Chaque année, mars est marqué par des campagnes de sensibilisation à l’endométriose, une condition douloureuse où un tissu semblable à la muqueuse de l’utérus se développe à l’extérieur de celui-ci. Le ruban jaune symbolise cette campagne visant à promouvoir la compréhension, la recherche et le soutien pour les personnes touchées par l’endométriose.
Au Gabon, l’ONG Endofi s’engage depuis des années à briser le silence autour de cette affection invalidante et à sensibiliser la population sur ses impacts durant le mois de Mars Jaune.
L’endométriose se caractérise par la présence de tissus semblables à la muqueuse utérine en dehors de l’utérus, provoquant des douleurs chroniques, des troubles menstruels et, dans certains cas, des problèmes de fertilité. Pourtant, malgré sa prévalence, elle reste souvent mal diagnostiquée et minimisée.
Dans le monde, de nombreuses femmes souffrent en silence, faute d’information et de prise en charge adaptée. C’est pour cette raison qu’Endofi Gabon, fondée par des militantes engagées, mène un combat acharné pour sensibiliser, informer et accompagner les patientes.
Depuis plusieurs années, l’ONG organise des campagnes de sensibilisation, des conférences et des actions de plaidoyer pour améliorer la prise en charge de l’endométriose. Endofi œuvre pour une reconnaissance officielle de cette maladie en tant que problème de santé publique et milite pour un meilleur accès aux soins spécialisés.

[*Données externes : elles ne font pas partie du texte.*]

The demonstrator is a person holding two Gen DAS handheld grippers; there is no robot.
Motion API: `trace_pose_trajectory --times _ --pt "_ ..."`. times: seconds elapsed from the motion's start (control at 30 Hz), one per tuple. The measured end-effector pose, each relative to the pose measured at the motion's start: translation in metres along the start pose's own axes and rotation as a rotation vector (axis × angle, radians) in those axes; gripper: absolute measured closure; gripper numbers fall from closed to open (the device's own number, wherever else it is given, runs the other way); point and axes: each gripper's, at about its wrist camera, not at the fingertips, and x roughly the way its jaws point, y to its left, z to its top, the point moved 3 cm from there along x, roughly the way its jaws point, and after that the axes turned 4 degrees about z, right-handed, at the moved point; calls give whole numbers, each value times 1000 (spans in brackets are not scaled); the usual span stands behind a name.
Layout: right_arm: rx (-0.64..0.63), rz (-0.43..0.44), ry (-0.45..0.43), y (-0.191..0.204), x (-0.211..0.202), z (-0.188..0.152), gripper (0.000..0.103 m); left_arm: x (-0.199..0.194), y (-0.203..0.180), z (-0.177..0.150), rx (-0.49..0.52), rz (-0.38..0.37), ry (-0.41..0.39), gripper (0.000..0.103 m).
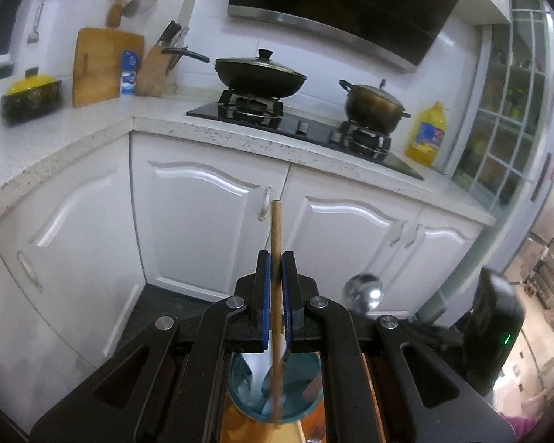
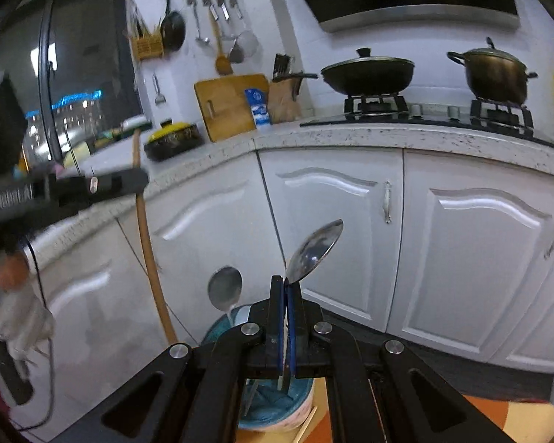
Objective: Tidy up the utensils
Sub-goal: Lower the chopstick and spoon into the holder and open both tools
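Blue-padded black tongs fill the foreground of both views. The left tongs [image 1: 276, 258] are closed to a narrow slit on a slim pale wooden chopstick [image 1: 276, 229], gripped partway along its length so that its top stands above the pads and its lower end hangs down into a round teal bowl [image 1: 306, 398] directly below. The right tongs [image 2: 285, 284] are pressed fully together on the flat handle of a shiny steel spoon [image 2: 315, 251], whose oval bowl tilts up and to the right; the handle's lower end points into the same teal bowl [image 2: 277, 411]. A second steel spoon [image 2: 224, 288] stands in that bowl, its smooth rounded end up. Both utensils appear to be held upright over the bowl because it likely serves as the shared holder for sorting.

Beyond stand glossy white cabinet doors [image 2: 328, 221] with arched panels. Above them runs a speckled pale stone bench [image 1: 55, 136] carrying a black glass gas hob [image 1: 299, 125]. On it sit a lidded black wok [image 1: 260, 75] and a bronze-coloured lidded pot [image 1: 373, 105]. A wooden chopping board [image 1: 105, 64] leans against the white tiled wall.
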Motion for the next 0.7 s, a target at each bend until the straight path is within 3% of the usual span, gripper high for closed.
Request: trace_pose_trajectory --times 0.2,0.37,0.5,0.7 --pt "-61 -25 47 0 22 -21 102 5 14 17 -22 -18 -2 99" --pt "-69 -20 85 -3 28 -37 102 19 16 4 -25 13 16 99" --pt "-78 0 133 2 35 -53 102 18 13 -9 23 88 -46 98" --pt "-85 20 184 5 36 -68 101 13 13 -3 19 84 -70 99"
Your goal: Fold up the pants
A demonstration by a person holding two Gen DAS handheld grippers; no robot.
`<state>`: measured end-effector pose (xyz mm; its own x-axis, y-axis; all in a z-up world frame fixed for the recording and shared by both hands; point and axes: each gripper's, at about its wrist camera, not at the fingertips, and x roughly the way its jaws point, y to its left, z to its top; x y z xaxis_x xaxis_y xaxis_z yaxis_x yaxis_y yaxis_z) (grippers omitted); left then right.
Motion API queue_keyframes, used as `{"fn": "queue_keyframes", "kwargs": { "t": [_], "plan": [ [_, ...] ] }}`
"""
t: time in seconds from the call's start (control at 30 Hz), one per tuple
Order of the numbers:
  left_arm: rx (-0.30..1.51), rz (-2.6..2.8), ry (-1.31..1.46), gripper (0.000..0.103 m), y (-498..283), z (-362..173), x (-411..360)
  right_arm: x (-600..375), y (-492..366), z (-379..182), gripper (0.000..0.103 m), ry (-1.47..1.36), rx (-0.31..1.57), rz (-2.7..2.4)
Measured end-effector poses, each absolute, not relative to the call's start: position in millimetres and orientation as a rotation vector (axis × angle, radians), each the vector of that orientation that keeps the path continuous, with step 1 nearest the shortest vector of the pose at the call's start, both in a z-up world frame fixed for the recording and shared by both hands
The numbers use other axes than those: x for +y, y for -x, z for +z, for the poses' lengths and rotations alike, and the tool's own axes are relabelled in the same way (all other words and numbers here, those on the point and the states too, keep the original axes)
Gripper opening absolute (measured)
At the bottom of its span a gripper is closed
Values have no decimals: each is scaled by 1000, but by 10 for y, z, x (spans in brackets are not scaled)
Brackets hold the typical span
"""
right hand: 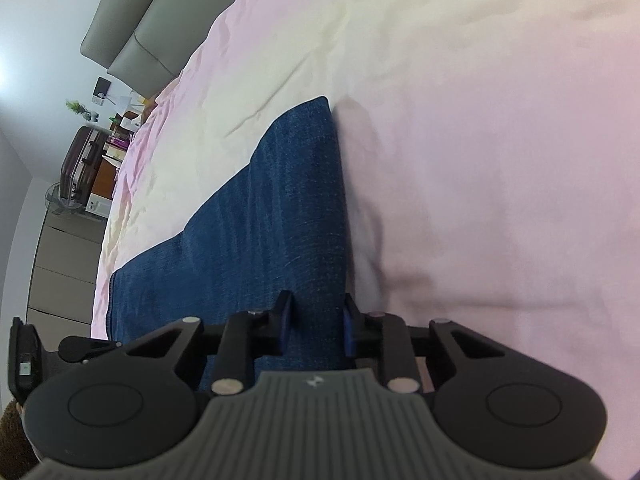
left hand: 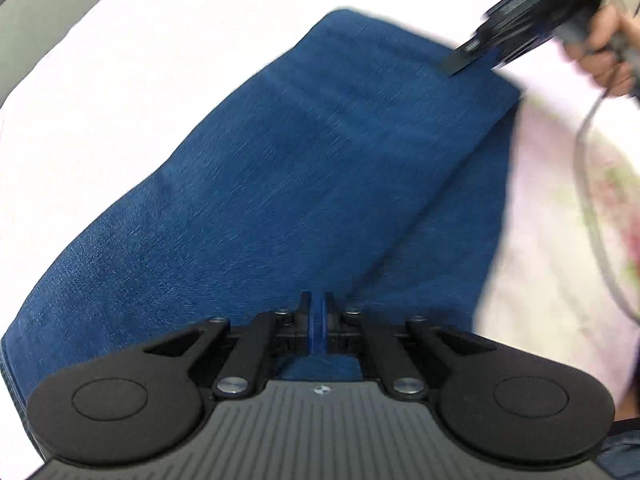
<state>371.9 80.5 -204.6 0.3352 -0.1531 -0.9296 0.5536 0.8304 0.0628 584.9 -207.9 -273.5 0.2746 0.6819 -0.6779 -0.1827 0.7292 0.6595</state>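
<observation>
2 grippers on folded blue pants, bed surface

2 handheld grippers sit at the pants [left hand: 288, 184], which lie as a flat folded denim slab on a pale pink bedsheet [right hand: 480, 140].

left gripper [left hand: 318, 320]: fingers drawn nearly together at the near edge of the pants. a thin blue strip shows between them; cannot tell whether that is fabric or the blue finger pads, so a grip on the cloth is not confirmed. frame is motion-blurred.

right gripper [right hand: 316, 326]: fingers [right hand: 285, 316] parted, denim visible in the gap between them, no pinch seen. from the left wrist view the same gripper reaches in from the upper right, its tip at the far right corner of the pants, carried by a hand [left hand: 612, 52] with a cable [left hand: 592, 184] trailing down.

pants: one far corner points away along the bed, the right edge running straight beside bare sheet.

background, right wrist view: grey headboard cushions [right hand: 136, 36], a suitcase [right hand: 80, 164], a cluttered shelf beyond the bed's far side.
</observation>
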Motion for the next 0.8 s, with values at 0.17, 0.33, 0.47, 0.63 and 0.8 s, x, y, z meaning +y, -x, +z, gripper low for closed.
{"fn": "queue_keyframes", "kwargs": {
  "t": [0.17, 0.33, 0.47, 0.63, 0.8],
  "plan": [
    [1183, -554, -500, 0, -3472, -2135, 571, -2054, -5832, -2745, 21, -500, 1156, 586],
    [1235, -585, -547, 0, -3216, -2541, 410, -2042, -5813, -2762, 21, -507, 1156, 570],
    [1226, -569, -494, 0, -3248, -2480, 453, -2033, -5815, -2772, 21, -504, 1161, 564],
    [1171, -542, -408, 5, -3248, -2051, 756, -1999, -5797, -2650, 10, -494, 1143, 575],
    [1088, -433, -324, 9, -3133, -1647, 1213, -1936, -5766, -2254, 5, -536, 1121, 625]
  ]
}}
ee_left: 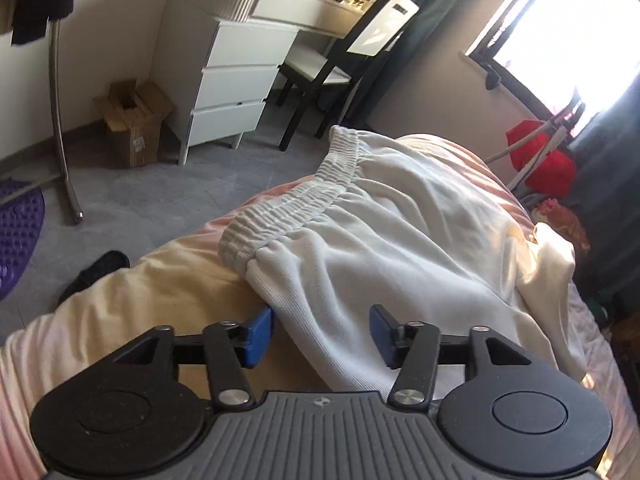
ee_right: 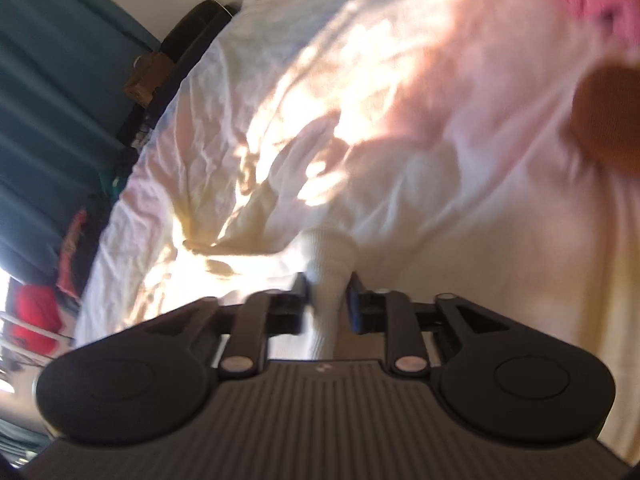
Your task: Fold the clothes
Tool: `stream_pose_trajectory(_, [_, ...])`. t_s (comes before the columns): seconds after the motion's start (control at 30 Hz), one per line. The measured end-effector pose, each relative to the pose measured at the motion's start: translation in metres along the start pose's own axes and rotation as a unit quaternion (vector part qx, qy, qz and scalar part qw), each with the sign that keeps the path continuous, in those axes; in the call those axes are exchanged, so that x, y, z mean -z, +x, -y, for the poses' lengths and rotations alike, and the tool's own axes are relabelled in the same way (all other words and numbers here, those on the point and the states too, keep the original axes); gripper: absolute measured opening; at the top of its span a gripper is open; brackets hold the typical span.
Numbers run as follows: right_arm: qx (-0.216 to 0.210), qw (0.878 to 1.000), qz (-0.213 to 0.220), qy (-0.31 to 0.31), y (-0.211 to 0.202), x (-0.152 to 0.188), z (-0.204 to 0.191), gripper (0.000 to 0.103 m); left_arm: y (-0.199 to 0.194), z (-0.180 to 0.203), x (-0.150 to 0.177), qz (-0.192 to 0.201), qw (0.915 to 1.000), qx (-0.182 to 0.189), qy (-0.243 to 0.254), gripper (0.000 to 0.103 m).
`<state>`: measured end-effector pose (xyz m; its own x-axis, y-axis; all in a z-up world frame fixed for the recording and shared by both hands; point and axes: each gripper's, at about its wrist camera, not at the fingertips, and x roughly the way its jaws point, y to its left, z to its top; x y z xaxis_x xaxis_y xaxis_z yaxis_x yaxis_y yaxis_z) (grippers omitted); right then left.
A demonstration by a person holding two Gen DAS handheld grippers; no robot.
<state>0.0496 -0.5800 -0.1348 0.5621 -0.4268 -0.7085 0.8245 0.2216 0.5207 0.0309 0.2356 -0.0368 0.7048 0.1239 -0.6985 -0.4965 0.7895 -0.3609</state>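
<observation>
A white garment [ee_left: 380, 240] with a gathered elastic waistband [ee_left: 296, 204] lies spread on the pale pink bed sheet [ee_left: 140, 300]. My left gripper [ee_left: 321, 332] hovers over its near edge, blue pads wide apart, open, with cloth lying below them and nothing pinched. In the blurred right wrist view the garment [ee_right: 400, 184] lies rumpled in sunlight. Its ribbed white cuff [ee_right: 328, 280] stands between the fingers of my right gripper [ee_right: 327, 300]. The jaws sit a little apart on either side of the cuff and look open around it.
Left of the bed are a white drawer desk [ee_left: 236, 80], a dark chair [ee_left: 340, 64], a cardboard box [ee_left: 134, 124], a chrome stand [ee_left: 60, 120], a purple mat [ee_left: 16, 232] and a black shoe [ee_left: 96, 276]. Red items [ee_left: 540, 160] sit by the window. A brown shape [ee_right: 608, 120] lies on the sheet.
</observation>
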Motion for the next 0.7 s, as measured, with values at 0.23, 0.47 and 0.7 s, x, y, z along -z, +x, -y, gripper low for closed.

Dans le cadre du mois de Mars Jaune, l’association prévoit plusieurs initiatives : des campagnes d’information dans les établissements scolaires et universitaires pour sensibiliser les jeunes filles aux symptômes, des consultations gratuites ou à tarif réduit dans certaines structures partenaires, et des conférences et témoignages pour briser les tabous et encourager les femmes à parler de leur souffrance.
Un appel à l’action pour les autorités sanitaires
Malgré les efforts d’ONG comme Endofi Gabon, la prise en charge de l’endométriose reste insuffisante dans le pays. Le manque de spécialistes, le coût élevé des traitements et l’absence de reconnaissance officielle de la maladie compliquent le parcours des patientes.
À travers Mars Jaune, l’ONG espère interpeller les pouvoirs publics sur l’urgence d’un plan national de lutte contre l’endométriose. L’objectif : faciliter le diagnostic précoce, former les professionnels de santé et garantir un accès équitable aux soins.
*Briser le silence, une urgence*
Le mois de mars est l’occasion de rappeler que l’endométriose n’est pas qu’une simple « douleur de règles » mais une véritable maladie qui peut bouleverser des vies. Grâce à l’engagement de structures comme Endofi, la parole se libère progressivement, mais le chemin reste long.
L’ONG espère que, tout comme Octobre Rose et Novembre Bleu, le combat symbolisé par Mars Jaune soit de plus en plus vulgarisé et que les autorités sanitaires s’y investissent pleinement, car il s’agit d’un tueur silencieux qui ne cesse de faire de nombreux dégâts dans les familles.